Exercise details
Please reproduce the listing in its entirety, exactly as written, but without images.

Data shown
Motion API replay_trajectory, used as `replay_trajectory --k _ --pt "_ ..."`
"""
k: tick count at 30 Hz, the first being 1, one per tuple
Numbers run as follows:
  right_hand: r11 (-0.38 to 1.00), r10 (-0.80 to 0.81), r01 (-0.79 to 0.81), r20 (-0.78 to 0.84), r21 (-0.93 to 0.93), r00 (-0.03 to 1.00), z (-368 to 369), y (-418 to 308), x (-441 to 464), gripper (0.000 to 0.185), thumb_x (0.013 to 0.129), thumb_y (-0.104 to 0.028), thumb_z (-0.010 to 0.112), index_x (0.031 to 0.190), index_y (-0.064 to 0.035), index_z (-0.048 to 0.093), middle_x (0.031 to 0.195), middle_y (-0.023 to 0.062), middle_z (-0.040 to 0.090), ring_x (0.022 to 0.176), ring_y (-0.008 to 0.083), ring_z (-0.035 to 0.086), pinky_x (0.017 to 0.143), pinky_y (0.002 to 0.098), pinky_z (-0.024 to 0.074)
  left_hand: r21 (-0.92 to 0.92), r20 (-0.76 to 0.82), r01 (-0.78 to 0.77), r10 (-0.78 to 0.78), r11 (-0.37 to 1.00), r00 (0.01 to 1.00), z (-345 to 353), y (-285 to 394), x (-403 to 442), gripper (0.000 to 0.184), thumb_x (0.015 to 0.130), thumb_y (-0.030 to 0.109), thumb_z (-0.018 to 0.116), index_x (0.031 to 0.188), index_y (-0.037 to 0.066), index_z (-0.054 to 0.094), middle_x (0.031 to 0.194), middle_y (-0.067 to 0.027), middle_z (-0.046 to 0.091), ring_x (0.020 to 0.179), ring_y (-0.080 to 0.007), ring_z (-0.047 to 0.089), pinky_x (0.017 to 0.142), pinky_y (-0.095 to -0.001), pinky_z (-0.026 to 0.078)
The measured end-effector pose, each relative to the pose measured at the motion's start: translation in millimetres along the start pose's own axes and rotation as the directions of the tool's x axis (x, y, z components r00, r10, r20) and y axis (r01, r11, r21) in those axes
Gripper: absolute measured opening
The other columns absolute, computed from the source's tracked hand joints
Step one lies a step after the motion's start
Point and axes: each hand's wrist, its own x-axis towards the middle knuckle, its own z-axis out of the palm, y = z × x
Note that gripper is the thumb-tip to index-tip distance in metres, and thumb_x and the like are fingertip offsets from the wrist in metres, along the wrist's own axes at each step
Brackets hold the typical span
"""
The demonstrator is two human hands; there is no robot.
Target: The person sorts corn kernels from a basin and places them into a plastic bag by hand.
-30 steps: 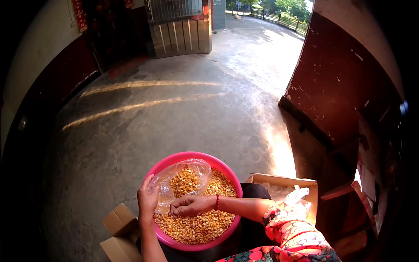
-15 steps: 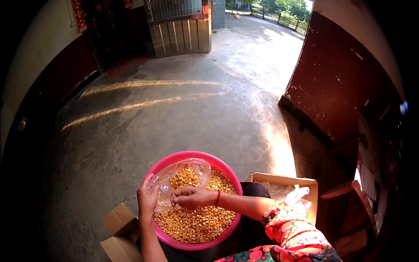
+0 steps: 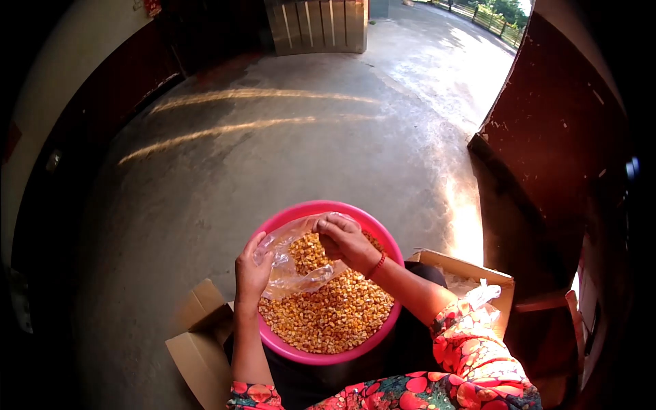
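A pink basin [image 3: 391,242] full of dried corn kernels [image 3: 331,318] sits at my lap. Over the kernels lies a clear plastic bag [image 3: 283,281] with corn in it, its mouth spread. My left hand [image 3: 253,270] is closed on the bag's left edge, by the basin's rim. My right hand [image 3: 346,240], with a red beaded bracelet [image 3: 376,264] on the wrist, is closed in a pinch at the bag's upper right edge. Its fingertips partly cover the plastic there.
An open cardboard box [image 3: 502,280] holding clear plastic bags [image 3: 482,295] stands at my right. Another cardboard box [image 3: 198,355] with raised flaps is at my left. Beyond are the concrete floor [image 3: 273,164], a metal door panel [image 3: 321,27] and a dark red wall [image 3: 547,109].
My right hand has gone from low over the kernels to the bag's upper right edge. The left hand keeps its hold. The view has shifted, moving the whole scene up and right.
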Motion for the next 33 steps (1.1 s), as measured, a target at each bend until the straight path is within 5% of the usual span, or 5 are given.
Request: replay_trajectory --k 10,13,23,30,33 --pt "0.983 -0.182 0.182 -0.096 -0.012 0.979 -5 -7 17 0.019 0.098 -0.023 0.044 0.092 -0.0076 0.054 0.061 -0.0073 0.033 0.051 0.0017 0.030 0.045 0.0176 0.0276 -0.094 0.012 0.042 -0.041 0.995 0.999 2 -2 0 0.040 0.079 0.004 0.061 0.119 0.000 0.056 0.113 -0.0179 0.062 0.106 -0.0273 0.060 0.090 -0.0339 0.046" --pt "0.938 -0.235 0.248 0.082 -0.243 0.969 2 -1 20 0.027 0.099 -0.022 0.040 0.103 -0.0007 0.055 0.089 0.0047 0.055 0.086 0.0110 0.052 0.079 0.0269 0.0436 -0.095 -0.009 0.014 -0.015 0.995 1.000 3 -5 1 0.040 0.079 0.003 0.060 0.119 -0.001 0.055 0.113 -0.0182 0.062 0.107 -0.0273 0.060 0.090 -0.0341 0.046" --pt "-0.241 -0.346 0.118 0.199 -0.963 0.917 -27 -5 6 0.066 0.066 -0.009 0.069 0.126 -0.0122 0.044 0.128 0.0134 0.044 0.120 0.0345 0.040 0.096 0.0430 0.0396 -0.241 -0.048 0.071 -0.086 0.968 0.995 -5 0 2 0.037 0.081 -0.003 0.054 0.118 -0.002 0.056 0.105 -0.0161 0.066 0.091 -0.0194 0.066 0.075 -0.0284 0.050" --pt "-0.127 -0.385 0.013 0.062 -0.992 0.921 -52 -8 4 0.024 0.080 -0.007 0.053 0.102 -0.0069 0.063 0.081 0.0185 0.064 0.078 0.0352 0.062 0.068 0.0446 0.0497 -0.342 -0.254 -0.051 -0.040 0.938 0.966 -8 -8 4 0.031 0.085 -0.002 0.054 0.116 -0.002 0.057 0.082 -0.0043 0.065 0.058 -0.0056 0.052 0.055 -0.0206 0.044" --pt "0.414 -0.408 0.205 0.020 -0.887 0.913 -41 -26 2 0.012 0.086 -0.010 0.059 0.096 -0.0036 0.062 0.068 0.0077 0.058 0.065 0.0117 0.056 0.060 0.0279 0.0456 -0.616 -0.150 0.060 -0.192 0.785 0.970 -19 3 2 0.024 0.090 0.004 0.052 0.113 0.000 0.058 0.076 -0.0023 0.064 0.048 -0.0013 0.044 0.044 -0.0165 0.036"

Solution to this task
Motion API replay_trajectory, used as `replay_trajectory --k _ --pt "_ ..."`
"""
k: tick count at 30 Hz, the first being 1, one per tuple
Numbers run as follows:
  right_hand: r11 (-0.38 to 1.00), r10 (-0.80 to 0.81), r01 (-0.79 to 0.81), r20 (-0.78 to 0.84), r21 (-0.93 to 0.93), r00 (-0.03 to 1.00), z (-368 to 369), y (-418 to 308), x (-441 to 464), gripper (0.000 to 0.185), thumb_x (0.013 to 0.129), thumb_y (-0.104 to 0.028), thumb_z (-0.010 to 0.112), index_x (0.031 to 0.190), index_y (-0.064 to 0.035), index_z (-0.048 to 0.093), middle_x (0.031 to 0.195), middle_y (-0.023 to 0.062), middle_z (-0.040 to 0.090), ring_x (0.022 to 0.176), ring_y (-0.008 to 0.083), ring_z (-0.035 to 0.086), pinky_x (0.017 to 0.143), pinky_y (0.002 to 0.098), pinky_z (-0.024 to 0.074)
  left_hand: r21 (-0.92 to 0.92), r20 (-0.76 to 0.82), r01 (-0.78 to 0.77), r10 (-0.78 to 0.78), r11 (-0.37 to 1.00), r00 (0.01 to 1.00), z (-345 to 353), y (-285 to 394), x (-403 to 442), gripper (0.000 to 0.184), thumb_x (0.015 to 0.130), thumb_y (-0.030 to 0.109), thumb_z (-0.018 to 0.116), index_x (0.031 to 0.188), index_y (-0.037 to 0.066), index_z (-0.054 to 0.094), middle_x (0.031 to 0.194), middle_y (-0.067 to 0.027), middle_z (-0.046 to 0.091), ring_x (0.020 to 0.179), ring_y (-0.080 to 0.007), ring_z (-0.047 to 0.089), pinky_x (0.017 to 0.142), pinky_y (-0.095 to -0.001), pinky_z (-0.026 to 0.078)
The measured end-effector pose, each relative to the pose measured at the motion's start: translation in millimetres along the start pose's own axes and rotation as the directions of the tool's x axis (x, y, z components r00, r10, r20) and y axis (r01, r11, r21) in those axes
Gripper: absolute measured opening
The other columns absolute, computed from the source's tracked hand joints
Step one lies a step after the motion's start
Point and axes: each hand's wrist, its own x-axis towards the middle knuckle, its own z-axis out of the palm, y = z × x
Note that gripper is the thumb-tip to index-tip distance in metres, and thumb_x and the like are fingertip offsets from the wrist in metres, along the wrist's own axes at each step
Brackets hold the typical span
"""
The demonstrator is two human hands; there is no robot.
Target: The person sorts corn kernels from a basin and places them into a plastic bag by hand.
-30 steps: 
-15 steps: 
+0 steps: 
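A pink basin [image 3: 391,242] full of dried corn kernels [image 3: 331,318] sits at my lap. Over the kernels lies a clear plastic bag [image 3: 283,281] with corn in it, its mouth spread. My left hand [image 3: 253,270] is closed on the bag's left edge, by the basin's rim. My right hand [image 3: 346,240], with a red beaded bracelet [image 3: 376,264] on the wrist, is closed in a pinch at the bag's upper right edge. Its fingertips partly cover the plastic there.
An open cardboard box [image 3: 502,280] holding clear plastic bags [image 3: 482,295] stands at my right. Another cardboard box [image 3: 198,355] with raised flaps is at my left. Beyond are the concrete floor [image 3: 273,164], a metal door panel [image 3: 321,27] and a dark red wall [image 3: 547,109].
My right hand has gone from low over the kernels to the bag's upper right edge. The left hand keeps its hold. The view has shifted, moving the whole scene up and right.
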Motion for the next 33 steps (1.1 s), as measured, a target at each bend until the straight path is within 5% of the usual span, or 5 are given.
Request: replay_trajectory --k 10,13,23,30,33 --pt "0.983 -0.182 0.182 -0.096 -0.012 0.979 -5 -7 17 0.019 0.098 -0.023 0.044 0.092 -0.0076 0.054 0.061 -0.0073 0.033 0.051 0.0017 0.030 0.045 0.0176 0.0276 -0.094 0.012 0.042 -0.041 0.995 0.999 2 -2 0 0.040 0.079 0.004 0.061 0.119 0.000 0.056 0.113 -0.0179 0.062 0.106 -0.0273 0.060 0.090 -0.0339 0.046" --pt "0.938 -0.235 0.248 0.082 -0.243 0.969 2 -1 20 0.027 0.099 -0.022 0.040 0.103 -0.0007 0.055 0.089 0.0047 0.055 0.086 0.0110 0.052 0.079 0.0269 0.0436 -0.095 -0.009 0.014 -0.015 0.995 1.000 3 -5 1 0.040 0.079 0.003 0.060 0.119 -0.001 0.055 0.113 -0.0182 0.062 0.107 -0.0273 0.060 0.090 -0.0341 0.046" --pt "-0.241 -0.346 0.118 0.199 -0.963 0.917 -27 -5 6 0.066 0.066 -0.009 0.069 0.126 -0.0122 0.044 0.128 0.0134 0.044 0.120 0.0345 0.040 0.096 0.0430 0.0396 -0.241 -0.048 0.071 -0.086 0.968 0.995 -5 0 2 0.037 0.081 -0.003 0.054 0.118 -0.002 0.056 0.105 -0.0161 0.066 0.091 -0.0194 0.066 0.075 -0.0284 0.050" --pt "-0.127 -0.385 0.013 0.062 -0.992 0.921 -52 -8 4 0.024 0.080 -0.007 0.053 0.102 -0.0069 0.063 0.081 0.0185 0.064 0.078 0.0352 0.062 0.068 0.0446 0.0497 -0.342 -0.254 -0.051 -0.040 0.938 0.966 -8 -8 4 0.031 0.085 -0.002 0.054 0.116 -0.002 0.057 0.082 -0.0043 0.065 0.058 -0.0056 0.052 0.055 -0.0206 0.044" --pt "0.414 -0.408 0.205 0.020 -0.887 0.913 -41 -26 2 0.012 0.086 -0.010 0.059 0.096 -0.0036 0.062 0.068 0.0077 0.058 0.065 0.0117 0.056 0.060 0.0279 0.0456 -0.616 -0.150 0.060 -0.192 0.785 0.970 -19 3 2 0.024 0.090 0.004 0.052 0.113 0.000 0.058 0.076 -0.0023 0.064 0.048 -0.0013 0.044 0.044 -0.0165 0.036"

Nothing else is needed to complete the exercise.